Mitsubishi Heavy Industries has confirmed a two-year delay to the MRJ regional jet programme, the fifth time its schedule has been pushed back since launching in 2008.
The first MRJ90 is now targeted to be delivered to launch customer All Nippon Airways in mid-2020, from a former goal of mid-2018.
“The change is due to revisions of certain systems and electrical configurations on the aircraft to meet the latest requirements for certification,” says MHI and Mitsubishi Aircraft in a joint statement.
It emphasised that the design changes will not affect the aircraft’s structure, nor its performance, fuel consumption or the functionality of its systems.
“We will continue with [the] ongoing flight test programme with current test aircraft configuration and obtain certification flight test data of performance, flight characteristics for type certification,” it adds.
The Japanese manufacturer says it has enhanced its business structure, with more foreign experts appointed to “fast track” the MRJ’s development. A programme management system has also been put in place, and the type certification process clearly laid out.
It has also set up a business promotion committee, personally chaired by MHI president and chief executive Shunichi Miyanaga, to oversee the MRJ’s development. This will also allow for quick decision-making and execution.
The MRJ90 is now expected to obtain type certification in mid-2019. Mitsubishi says the programme has made “significant progress” in both engineering and tests, with three flight test prototypes in the US.
The aircraft are now undergoing flight tests to determine its configuration for type certification. The jets are expected to be fully engaged in certification flight tests from the second quarter of the year, and throughout 2018.
In a presentation in Tokyo, Mitsubishi also acknowledged that the delay will raise development costs. It expects cash flow to “peak out” within two to three years, but assured that future cash demand can be met by the MHI group.

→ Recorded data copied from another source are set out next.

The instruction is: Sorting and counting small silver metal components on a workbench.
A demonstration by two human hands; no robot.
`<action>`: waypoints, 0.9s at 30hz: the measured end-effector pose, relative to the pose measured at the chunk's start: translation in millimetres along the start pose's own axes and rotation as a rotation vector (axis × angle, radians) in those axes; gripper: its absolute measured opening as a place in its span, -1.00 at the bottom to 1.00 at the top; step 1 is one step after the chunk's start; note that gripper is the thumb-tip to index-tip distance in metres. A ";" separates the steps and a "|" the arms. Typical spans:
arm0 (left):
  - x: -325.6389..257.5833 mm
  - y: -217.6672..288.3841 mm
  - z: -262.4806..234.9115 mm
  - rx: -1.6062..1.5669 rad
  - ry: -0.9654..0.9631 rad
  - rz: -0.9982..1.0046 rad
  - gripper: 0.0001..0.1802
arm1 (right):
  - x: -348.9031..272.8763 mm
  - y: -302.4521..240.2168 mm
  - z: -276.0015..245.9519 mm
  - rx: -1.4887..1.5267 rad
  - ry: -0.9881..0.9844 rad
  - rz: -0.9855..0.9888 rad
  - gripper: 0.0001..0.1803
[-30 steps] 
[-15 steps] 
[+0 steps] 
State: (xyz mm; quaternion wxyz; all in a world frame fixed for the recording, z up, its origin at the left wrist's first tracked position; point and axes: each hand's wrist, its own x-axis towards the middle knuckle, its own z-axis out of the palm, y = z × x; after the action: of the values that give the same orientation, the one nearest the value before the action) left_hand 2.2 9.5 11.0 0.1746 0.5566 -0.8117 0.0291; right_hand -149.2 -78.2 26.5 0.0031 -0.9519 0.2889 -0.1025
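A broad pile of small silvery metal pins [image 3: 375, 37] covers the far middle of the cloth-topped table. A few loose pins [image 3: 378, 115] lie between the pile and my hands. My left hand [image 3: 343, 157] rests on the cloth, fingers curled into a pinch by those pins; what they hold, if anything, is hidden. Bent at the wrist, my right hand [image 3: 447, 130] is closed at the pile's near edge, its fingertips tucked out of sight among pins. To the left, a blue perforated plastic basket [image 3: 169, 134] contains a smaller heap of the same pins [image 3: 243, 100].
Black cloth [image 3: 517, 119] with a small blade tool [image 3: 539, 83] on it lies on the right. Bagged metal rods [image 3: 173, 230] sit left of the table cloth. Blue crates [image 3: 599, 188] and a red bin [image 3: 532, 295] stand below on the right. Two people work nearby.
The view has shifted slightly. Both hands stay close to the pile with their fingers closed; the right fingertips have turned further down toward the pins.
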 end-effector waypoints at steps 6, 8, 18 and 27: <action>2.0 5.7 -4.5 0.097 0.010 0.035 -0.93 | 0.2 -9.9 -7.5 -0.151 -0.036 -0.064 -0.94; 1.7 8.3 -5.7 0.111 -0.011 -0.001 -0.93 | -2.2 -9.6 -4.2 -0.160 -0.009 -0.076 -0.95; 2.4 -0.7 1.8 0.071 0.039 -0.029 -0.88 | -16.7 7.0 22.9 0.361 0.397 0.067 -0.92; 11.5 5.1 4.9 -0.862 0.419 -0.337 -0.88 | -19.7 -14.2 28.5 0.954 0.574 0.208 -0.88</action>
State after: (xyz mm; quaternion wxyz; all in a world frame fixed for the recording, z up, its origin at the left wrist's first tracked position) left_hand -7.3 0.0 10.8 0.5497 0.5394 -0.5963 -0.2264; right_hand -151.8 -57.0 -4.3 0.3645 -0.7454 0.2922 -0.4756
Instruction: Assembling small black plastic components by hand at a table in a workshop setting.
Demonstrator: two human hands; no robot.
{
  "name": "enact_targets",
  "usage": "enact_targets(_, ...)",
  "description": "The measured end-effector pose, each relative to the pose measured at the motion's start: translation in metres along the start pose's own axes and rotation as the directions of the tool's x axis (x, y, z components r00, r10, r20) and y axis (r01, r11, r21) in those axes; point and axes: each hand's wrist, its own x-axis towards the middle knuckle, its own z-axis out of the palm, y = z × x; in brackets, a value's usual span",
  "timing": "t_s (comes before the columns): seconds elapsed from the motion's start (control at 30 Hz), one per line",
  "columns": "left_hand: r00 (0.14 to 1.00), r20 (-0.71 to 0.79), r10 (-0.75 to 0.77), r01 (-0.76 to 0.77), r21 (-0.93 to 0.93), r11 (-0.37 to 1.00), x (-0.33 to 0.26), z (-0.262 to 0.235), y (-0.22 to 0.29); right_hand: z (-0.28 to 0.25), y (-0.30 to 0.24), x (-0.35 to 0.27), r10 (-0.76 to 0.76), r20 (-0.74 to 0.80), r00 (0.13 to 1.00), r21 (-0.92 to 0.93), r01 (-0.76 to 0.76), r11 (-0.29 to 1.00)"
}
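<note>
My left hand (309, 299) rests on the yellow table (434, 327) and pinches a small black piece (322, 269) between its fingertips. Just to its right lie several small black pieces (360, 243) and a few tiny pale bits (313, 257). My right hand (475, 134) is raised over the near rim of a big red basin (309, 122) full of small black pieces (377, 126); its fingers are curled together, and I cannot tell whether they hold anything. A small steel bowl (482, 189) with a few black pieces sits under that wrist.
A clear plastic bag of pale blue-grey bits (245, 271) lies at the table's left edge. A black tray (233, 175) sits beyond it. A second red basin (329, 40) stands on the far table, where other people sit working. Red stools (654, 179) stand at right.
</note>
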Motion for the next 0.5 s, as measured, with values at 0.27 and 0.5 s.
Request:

Although the profit payback period will be prolonged, the impact on profit for each fiscal year will be minimal, it adds.
“MHI is committed to the development and delivery of the MRJ with world-class performance and compatibility with the latest industry certifications,” it adds.
When the programme was launched in March 2008, the original target was for the first aircraft to enter service in the second half of 2013. The last time Mitsubishi announced a delay was in December 2015, pushing back delivery of the first aircraft by a year to mid-2018.
Mitsubishi has commitments for 427 aircraft, comprised of 233 firm orders, 170 options and 24 purchase rights.